▸ **Raw data**:

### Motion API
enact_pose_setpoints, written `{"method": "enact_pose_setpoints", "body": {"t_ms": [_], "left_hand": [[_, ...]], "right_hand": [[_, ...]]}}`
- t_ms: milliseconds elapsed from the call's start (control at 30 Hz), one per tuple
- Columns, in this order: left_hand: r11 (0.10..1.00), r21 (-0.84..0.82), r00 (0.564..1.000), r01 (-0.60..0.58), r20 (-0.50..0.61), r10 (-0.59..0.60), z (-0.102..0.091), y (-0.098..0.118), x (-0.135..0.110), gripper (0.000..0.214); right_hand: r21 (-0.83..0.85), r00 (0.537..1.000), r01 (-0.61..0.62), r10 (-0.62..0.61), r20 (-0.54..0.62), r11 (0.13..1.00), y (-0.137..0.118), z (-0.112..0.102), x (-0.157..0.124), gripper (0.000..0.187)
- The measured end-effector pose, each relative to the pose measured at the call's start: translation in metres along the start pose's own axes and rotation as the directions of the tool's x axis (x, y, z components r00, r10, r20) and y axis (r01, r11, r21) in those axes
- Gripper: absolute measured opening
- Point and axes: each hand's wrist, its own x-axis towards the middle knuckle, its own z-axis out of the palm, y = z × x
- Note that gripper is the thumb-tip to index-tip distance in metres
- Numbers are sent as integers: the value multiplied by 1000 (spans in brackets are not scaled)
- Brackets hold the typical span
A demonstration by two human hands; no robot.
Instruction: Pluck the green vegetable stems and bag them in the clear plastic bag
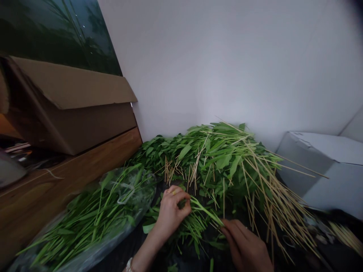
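My left hand [172, 209], wearing a ring and a bracelet, pinches one end of a few pale green leafy-vegetable stems [206, 211] between thumb and fingertips. The other end is gripped by my right hand [245, 243], so the stems stretch between both hands. A thin tan stick tip shows beside the right fingertips; whether that hand holds it I cannot tell. Under the hands lie loose cut stems and leaves [195, 228]. Behind them is a large heap of leafy greens [227, 155], with many thin wooden skewers [272, 196] sticking out, mostly toward the right and front.
To the left a clear plastic bag [143, 207] lies open, full of long green stems [93, 219]. A cardboard box [90, 122] stands on a wooden ledge [113, 151]. At right is a white box [326, 166], with more pale sticks [344, 236] before it. A white wall [227, 64] rises behind.
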Motion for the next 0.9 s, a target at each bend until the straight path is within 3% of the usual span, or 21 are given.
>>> {"method": "enact_pose_setpoints", "body": {"t_ms": [300, 433, 533, 700, 767, 900], "left_hand": [[962, -230, 985, 150, -49, -166, 5, 0, 3, 15], [932, -339, 991, 127, 76, -107, 1, -4, 3, 14], [888, -418, 973, 191, 202, -115, -3, -8, 3, 21], [845, -451, 951, 288, 240, -196, -6, -12, 3, 23], [857, -441, 954, 266, 248, -168, -7, -13, 3, 23], [942, -321, 966, 101, 258, -16, -9, -11, 3, 17]], "right_hand": [[35, 999, -40, 39, 35, 999, -1, 2, -2, 21], [23, 999, -34, 33, 24, 999, 6, -2, -3, 20], [14, 998, -59, 59, -2, 998, 10, -3, -4, 19], [-11, 998, -61, 61, -4, 998, 12, -2, -5, 21], [-15, 998, -58, 58, 16, 998, 12, -2, -6, 22], [-55, 998, -33, 36, 55, 998, 14, 0, -9, 23]]}}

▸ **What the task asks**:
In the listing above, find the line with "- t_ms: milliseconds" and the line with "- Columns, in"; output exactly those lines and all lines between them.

▸ **Solution to the problem**:
- t_ms: milliseconds elapsed from the call's start (control at 30 Hz), one per tuple
- Columns, in this order: left_hand: r11 (0.10..1.00), r21 (-0.84..0.82), r00 (0.564..1.000), r01 (-0.60..0.58), r20 (-0.50..0.61), r10 (-0.59..0.60), z (-0.102..0.091), y (-0.098..0.118), x (-0.135..0.110), gripper (0.000..0.214); right_hand: r21 (-0.83..0.85), r00 (0.537..1.000), r01 (-0.61..0.62), r10 (-0.62..0.61), r20 (-0.54..0.62), r11 (0.13..1.00), y (-0.137..0.118), z (-0.112..0.102), x (-0.157..0.124), gripper (0.000..0.187)

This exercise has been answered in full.